» Problem details
Your answer must be an exact copy of the data, without any pictures.

» Provided material
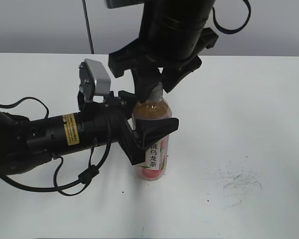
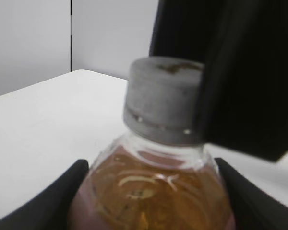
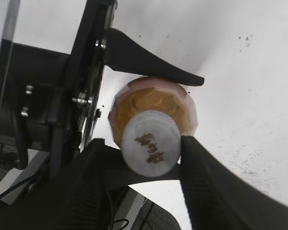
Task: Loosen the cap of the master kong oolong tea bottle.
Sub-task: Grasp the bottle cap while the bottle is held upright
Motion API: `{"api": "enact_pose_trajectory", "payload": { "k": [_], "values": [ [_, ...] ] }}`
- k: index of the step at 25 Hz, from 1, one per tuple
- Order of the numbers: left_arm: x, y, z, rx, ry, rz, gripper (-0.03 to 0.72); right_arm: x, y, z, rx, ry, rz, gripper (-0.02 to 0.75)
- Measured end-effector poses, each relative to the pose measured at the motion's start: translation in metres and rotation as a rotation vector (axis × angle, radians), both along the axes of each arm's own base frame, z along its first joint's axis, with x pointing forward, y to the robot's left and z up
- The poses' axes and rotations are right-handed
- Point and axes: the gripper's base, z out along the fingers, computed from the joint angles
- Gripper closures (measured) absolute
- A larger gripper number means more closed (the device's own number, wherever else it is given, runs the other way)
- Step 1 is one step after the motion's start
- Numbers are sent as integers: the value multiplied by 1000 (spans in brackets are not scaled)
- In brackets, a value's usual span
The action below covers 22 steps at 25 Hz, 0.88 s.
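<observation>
Oolong tea bottle [image 1: 153, 144] upright on white table [image 1: 249, 149], near middle of exterior view, pink peach label with white strip of black characters facing camera. Amber tea up to the shoulder. Cap [image 3: 151, 143] grey-white, ribbed, dark logo on top, seated on the neck.

Left gripper [image 1: 150, 135] reaching in horizontally from the left, jaws clamped on bottle body just above the label; one black finger [image 1: 159, 128] across the front, the other behind. In left wrist view, finger tips [image 2: 53, 201] either side of the amber shoulder, touching it, cap [image 2: 163, 98] straight ahead and blurred. Silver camera block [image 1: 95, 79] on top of left wrist; yellow sticker [image 1: 70, 129] on left arm; black cables [image 1: 65, 179] looping on the table under it.

Right gripper [image 1: 153, 88] coming straight down from above, jaws closed on the cap; cap mostly hidden in exterior view. In right wrist view, textured black fingers [image 3: 211, 187] pressed against both sides of the cap, bottle shoulder [image 3: 158, 103] seen from above below it, left gripper finger [image 3: 149, 62] curved round the far side.

Dark speckled smudge [image 1: 236, 179] on table right of the bottle, well apart from it. Grey wall [image 1: 40, 25] behind, thin dark vertical line [image 1: 87, 25] on it.
</observation>
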Motion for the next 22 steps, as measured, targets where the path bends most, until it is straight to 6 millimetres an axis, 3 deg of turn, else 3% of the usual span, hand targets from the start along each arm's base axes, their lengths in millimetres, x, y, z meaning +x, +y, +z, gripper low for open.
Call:
{"api": "enact_pose_trajectory", "payload": {
  "k": [2,6,13,22],
  "values": [
    [0,0,0,0,0,0,240,1,1,-3,-7,5,0,367],
    [0,0,0,0,0,0,240,2,1,-5,-18,-1,1,458],
    [0,0,0,0,0,0,240,2,1,-5,-25,-10,38,458],
    [0,0,0,1,-5,1,240,3,1,-4,-81,-101,400,459]
  ]
}}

» Response to the task
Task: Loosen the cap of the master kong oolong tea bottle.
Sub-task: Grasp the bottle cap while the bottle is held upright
Motion API: `{"api": "enact_pose_trajectory", "payload": { "k": [_], "values": [ [_, ...] ] }}`
- k: index of the step at 25 Hz, from 1, one per tuple
- Order of the numbers: left_arm: x, y, z, rx, ry, rz, gripper (-0.03 to 0.72); right_arm: x, y, z, rx, ry, rz, gripper (-0.02 to 0.75)
- Measured end-effector poses, each relative to the pose measured at the motion's start: translation in metres and rotation as a rotation vector (axis × angle, radians), both along the axes of each arm's own base frame, z along its first joint's axis, with x pointing forward, y to the robot's left and z up
- The poses' axes and rotations are right-handed
- Point and axes: the gripper's base, z out along the fingers, computed from the joint angles
- Gripper closures (measured) absolute
- A larger gripper number means more closed (the device's own number, wherever else it is given, runs the other way)
- Step 1 is one step after the motion's start
- Numbers are sent as integers: the value multiplied by 1000 (spans in brackets are not scaled)
- In brackets, a value's usual span
The action below covers 22 steps at 25 Hz, 0.88 s.
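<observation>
Oolong tea bottle [image 1: 153, 144] upright on white table [image 1: 249, 149], near middle of exterior view, pink peach label with white strip of black characters facing camera. Amber tea up to the shoulder. Cap [image 3: 151, 143] grey-white, ribbed, dark logo on top, seated on the neck.

Left gripper [image 1: 150, 135] reaching in horizontally from the left, jaws clamped on bottle body just above the label; one black finger [image 1: 159, 128] across the front, the other behind. In left wrist view, finger tips [image 2: 53, 201] either side of the amber shoulder, touching it, cap [image 2: 163, 98] straight ahead and blurred. Silver camera block [image 1: 95, 79] on top of left wrist; yellow sticker [image 1: 70, 129] on left arm; black cables [image 1: 65, 179] looping on the table under it.

Right gripper [image 1: 153, 88] coming straight down from above, jaws closed on the cap; cap mostly hidden in exterior view. In right wrist view, textured black fingers [image 3: 211, 187] pressed against both sides of the cap, bottle shoulder [image 3: 158, 103] seen from above below it, left gripper finger [image 3: 149, 62] curved round the far side.

Dark speckled smudge [image 1: 236, 179] on table right of the bottle, well apart from it. Grey wall [image 1: 40, 25] behind, thin dark vertical line [image 1: 87, 25] on it.
</observation>
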Motion for the next 22 steps, as measured, targets where the path bends most, until it is straight to 6 millimetres an axis, 3 deg of turn, else 3% of the usual span, hand targets from the start along each arm's base axes, their lengths in millimetres, x, y, z meaning +x, +y, +z, gripper low for open.
Call:
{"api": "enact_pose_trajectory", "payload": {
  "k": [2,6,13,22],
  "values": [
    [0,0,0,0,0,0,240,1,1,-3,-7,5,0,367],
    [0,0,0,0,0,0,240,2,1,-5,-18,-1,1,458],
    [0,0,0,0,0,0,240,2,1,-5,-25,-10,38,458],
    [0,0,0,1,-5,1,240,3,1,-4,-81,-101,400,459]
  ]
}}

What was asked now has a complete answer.